◆ **Work to complete**: Each entry below is to be transcribed exactly.

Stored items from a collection
++++++++++
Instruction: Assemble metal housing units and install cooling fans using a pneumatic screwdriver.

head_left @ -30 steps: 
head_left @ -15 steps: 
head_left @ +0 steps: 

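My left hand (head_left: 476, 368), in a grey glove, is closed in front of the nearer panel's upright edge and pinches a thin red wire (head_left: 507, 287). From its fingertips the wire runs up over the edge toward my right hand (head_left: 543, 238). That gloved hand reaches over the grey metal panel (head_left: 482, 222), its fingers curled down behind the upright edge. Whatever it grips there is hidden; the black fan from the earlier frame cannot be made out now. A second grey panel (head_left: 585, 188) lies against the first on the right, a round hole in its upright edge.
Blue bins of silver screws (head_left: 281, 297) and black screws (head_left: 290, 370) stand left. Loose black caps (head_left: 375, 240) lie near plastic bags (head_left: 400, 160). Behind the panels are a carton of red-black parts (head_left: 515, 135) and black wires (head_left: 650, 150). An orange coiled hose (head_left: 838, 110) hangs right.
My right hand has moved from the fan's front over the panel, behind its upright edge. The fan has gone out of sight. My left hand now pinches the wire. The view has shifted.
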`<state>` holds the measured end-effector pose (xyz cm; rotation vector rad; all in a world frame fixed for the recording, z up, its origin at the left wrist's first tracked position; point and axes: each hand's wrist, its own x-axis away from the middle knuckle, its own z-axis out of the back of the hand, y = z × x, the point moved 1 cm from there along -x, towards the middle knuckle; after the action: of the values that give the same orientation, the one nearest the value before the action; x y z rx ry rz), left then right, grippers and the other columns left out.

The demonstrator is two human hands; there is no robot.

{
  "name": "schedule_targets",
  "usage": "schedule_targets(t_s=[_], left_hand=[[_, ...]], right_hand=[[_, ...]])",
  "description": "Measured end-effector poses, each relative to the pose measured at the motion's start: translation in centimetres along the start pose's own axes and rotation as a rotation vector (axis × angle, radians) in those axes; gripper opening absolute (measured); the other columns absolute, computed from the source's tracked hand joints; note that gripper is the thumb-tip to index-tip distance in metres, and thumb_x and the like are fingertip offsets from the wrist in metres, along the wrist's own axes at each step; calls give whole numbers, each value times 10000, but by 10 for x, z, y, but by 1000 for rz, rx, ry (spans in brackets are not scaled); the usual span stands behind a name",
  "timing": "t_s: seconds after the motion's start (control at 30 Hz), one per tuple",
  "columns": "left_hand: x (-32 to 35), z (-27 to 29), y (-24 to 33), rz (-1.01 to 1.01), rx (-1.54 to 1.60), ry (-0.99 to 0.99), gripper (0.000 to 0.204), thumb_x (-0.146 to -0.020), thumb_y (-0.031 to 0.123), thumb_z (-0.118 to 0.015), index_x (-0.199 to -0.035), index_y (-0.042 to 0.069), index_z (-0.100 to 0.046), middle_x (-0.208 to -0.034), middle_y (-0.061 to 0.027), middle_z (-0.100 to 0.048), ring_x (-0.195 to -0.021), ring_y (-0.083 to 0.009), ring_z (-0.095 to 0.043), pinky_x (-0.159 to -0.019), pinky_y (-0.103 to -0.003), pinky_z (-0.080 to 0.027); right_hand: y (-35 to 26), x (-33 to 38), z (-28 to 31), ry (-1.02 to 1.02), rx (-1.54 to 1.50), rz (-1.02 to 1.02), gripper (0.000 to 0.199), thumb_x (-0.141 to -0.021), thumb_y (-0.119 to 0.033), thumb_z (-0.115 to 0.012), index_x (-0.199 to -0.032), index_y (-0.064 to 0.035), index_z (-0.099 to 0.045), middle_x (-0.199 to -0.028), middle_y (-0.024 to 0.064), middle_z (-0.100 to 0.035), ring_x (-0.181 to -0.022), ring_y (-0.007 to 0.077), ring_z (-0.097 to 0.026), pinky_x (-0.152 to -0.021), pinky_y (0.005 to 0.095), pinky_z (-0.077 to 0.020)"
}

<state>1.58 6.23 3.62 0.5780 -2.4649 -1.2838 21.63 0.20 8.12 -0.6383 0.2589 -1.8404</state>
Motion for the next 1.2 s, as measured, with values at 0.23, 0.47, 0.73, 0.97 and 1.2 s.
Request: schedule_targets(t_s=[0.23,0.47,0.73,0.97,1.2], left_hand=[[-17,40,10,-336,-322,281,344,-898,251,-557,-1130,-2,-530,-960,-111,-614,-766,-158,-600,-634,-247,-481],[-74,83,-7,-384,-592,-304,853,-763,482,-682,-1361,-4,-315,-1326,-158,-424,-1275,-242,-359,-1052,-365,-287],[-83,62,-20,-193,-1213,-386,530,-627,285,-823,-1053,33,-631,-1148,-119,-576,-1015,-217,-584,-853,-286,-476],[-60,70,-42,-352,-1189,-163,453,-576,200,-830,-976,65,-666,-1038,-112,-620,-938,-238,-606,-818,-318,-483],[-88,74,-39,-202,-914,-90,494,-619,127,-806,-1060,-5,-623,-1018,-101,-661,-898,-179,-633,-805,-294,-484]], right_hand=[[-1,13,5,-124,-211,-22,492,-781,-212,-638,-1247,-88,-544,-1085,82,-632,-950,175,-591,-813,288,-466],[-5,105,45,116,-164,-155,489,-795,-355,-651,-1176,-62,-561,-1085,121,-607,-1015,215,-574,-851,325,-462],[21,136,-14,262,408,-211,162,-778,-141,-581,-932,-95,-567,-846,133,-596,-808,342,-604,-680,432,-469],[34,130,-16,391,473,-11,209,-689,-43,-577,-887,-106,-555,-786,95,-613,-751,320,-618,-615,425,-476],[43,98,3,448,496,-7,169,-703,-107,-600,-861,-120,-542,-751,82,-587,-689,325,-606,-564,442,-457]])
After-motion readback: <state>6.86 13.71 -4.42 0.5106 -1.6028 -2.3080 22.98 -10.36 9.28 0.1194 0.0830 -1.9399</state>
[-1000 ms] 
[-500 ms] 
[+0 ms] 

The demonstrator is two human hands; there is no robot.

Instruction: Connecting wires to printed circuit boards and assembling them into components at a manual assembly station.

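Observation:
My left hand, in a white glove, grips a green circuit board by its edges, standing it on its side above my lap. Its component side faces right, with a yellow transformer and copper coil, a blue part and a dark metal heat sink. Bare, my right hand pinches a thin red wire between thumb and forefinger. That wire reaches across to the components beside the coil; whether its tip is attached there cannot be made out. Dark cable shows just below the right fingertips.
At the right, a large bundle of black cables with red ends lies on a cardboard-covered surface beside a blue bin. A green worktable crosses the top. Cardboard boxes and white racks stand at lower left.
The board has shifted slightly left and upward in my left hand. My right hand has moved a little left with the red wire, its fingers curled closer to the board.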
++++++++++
◆ **Answer space**:
Instruction: Assemble metal housing units and install cooling fans using a pneumatic screwdriver.

head_left @ -30 steps: 
head_left @ -15 steps: 
head_left @ +0 steps: 

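My left hand (head_left: 476, 368), in a grey glove, is closed in front of the nearer panel's upright edge and pinches a thin red wire (head_left: 507, 287). From its fingertips the wire runs up over the edge toward my right hand (head_left: 543, 238). That gloved hand reaches over the grey metal panel (head_left: 482, 222), its fingers curled down behind the upright edge. Whatever it grips there is hidden; the black fan from the earlier frame cannot be made out now. A second grey panel (head_left: 585, 188) lies against the first on the right, a round hole in its upright edge.
Blue bins of silver screws (head_left: 281, 297) and black screws (head_left: 290, 370) stand left. Loose black caps (head_left: 375, 240) lie near plastic bags (head_left: 400, 160). Behind the panels are a carton of red-black parts (head_left: 515, 135) and black wires (head_left: 650, 150). An orange coiled hose (head_left: 838, 110) hangs right.
My right hand has moved from the fan's front over the panel, behind its upright edge. The fan has gone out of sight. My left hand now pinches the wire. The view has shifted.
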`<state>` holds the measured end-effector pose (xyz cm; rotation vector rad; all in a world frame fixed for the recording, z up, its origin at the left wrist's first tracked position; point and axes: each hand's wrist, its own x-axis away from the middle knuckle, its own z-axis out of the back of the hand, y = z × x, the point moved 1 cm from there along -x, towards the middle knuckle; after the action: of the values that give the same orientation, the one nearest the value before the action; x y z rx ry rz), left then right, grippers and the other columns left out.

The demonstrator is two human hands; there is no robot.

{
  "name": "schedule_targets",
  "usage": "schedule_targets(t_s=[_], left_hand=[[_, ...]], right_hand=[[_, ...]])",
  "description": "Measured end-effector poses, each relative to the pose measured at the motion's start: translation in centimetres along the start pose's own axes and rotation as a rotation vector (axis × angle, radians) in those axes; gripper opening absolute (measured); the other columns absolute, computed from the source's tracked hand joints; note that gripper is the thumb-tip to index-tip distance in metres, and thumb_x and the like are fingertip offsets from the wrist in metres, along the wrist's own axes at each step; calls give whole numbers, each value times 10000, but by 10 for x, z, y, but by 1000 for rz, rx, ry (spans in brackets are not scaled); the usual span stands behind a name",
  "timing": "t_s: seconds after the motion's start (control at 30 Hz), one per tuple",
  "columns": "left_hand: x (-32 to 35), z (-27 to 29), y (-24 to 33), rz (-1.01 to 1.01), rx (-1.54 to 1.60), ry (-0.99 to 0.99), gripper (0.000 to 0.204), thumb_x (-0.146 to -0.020), thumb_y (-0.031 to 0.123), thumb_z (-0.118 to 0.015), index_x (-0.199 to -0.035), index_y (-0.042 to 0.069), index_z (-0.100 to 0.046), middle_x (-0.208 to -0.034), middle_y (-0.061 to 0.027), middle_z (-0.100 to 0.048), ring_x (-0.195 to -0.021), ring_y (-0.083 to 0.009), ring_z (-0.095 to 0.043), pinky_x (-0.159 to -0.019), pinky_y (-0.103 to -0.003), pinky_z (-0.080 to 0.027); right_hand: y (-35 to 26), x (-33 to 38), z (-28 to 31), ry (-1.02 to 1.02), rx (-1.54 to 1.50), rz (-1.02 to 1.02), gripper (0.000 to 0.199), thumb_x (-0.141 to -0.021), thumb_y (-0.119 to 0.033), thumb_z (-0.115 to 0.012), index_x (-0.199 to -0.032), index_y (-0.064 to 0.035), index_z (-0.099 to 0.045), middle_x (-0.199 to -0.028), middle_y (-0.024 to 0.064), middle_z (-0.100 to 0.035), ring_x (-0.181 to -0.022), ring_y (-0.007 to 0.077), ring_z (-0.097 to 0.026), pinky_x (-0.152 to -0.021), pinky_y (0.005 to 0.095), pinky_z (-0.077 to 0.020)"
}

<state>1.58 6.23 3.62 0.5780 -2.4649 -1.2838 21.63 0.20 8.12 -0.6383 0.2589 -1.8404</state>
Motion for the next 1.2 s, as measured, with values at 0.23, 0.47, 0.73, 0.97 and 1.2 s.
Request: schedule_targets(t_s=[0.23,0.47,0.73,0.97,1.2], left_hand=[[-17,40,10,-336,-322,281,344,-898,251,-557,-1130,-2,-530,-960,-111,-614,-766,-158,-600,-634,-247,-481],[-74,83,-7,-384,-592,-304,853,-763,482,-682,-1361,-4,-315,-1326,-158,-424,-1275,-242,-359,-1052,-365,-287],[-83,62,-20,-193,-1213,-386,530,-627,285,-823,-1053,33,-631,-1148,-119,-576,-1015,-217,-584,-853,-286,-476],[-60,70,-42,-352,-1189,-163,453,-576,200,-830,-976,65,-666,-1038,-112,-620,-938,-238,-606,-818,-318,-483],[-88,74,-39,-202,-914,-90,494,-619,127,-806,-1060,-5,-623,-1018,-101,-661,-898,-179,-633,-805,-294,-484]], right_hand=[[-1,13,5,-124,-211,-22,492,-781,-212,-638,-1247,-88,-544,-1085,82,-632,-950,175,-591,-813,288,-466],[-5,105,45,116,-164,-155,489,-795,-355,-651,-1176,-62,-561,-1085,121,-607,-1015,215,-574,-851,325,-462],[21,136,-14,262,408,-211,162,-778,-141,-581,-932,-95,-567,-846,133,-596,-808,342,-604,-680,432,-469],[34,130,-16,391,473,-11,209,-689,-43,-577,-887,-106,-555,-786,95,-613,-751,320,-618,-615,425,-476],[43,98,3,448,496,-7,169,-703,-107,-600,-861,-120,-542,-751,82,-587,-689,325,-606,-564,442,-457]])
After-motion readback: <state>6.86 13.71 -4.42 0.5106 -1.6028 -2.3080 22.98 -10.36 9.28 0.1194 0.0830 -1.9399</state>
[-1000 ms] 
[-500 ms] 
[+0 ms] 

The demonstrator is two human hands; there is no robot.

Instruction: Connecting wires to printed circuit boards and assembling them into components at a manual assembly station.

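Observation:
My left hand, in a white glove, grips a green circuit board by its edges, standing it on its side above my lap. Its component side faces right, with a yellow transformer and copper coil, a blue part and a dark metal heat sink. Bare, my right hand pinches a thin red wire between thumb and forefinger. That wire reaches across to the components beside the coil; whether its tip is attached there cannot be made out. Dark cable shows just below the right fingertips.
At the right, a large bundle of black cables with red ends lies on a cardboard-covered surface beside a blue bin. A green worktable crosses the top. Cardboard boxes and white racks stand at lower left.
The board has shifted slightly left and upward in my left hand. My right hand has moved a little left with the red wire, its fingers curled closer to the board.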

Nothing else belongs to this answer.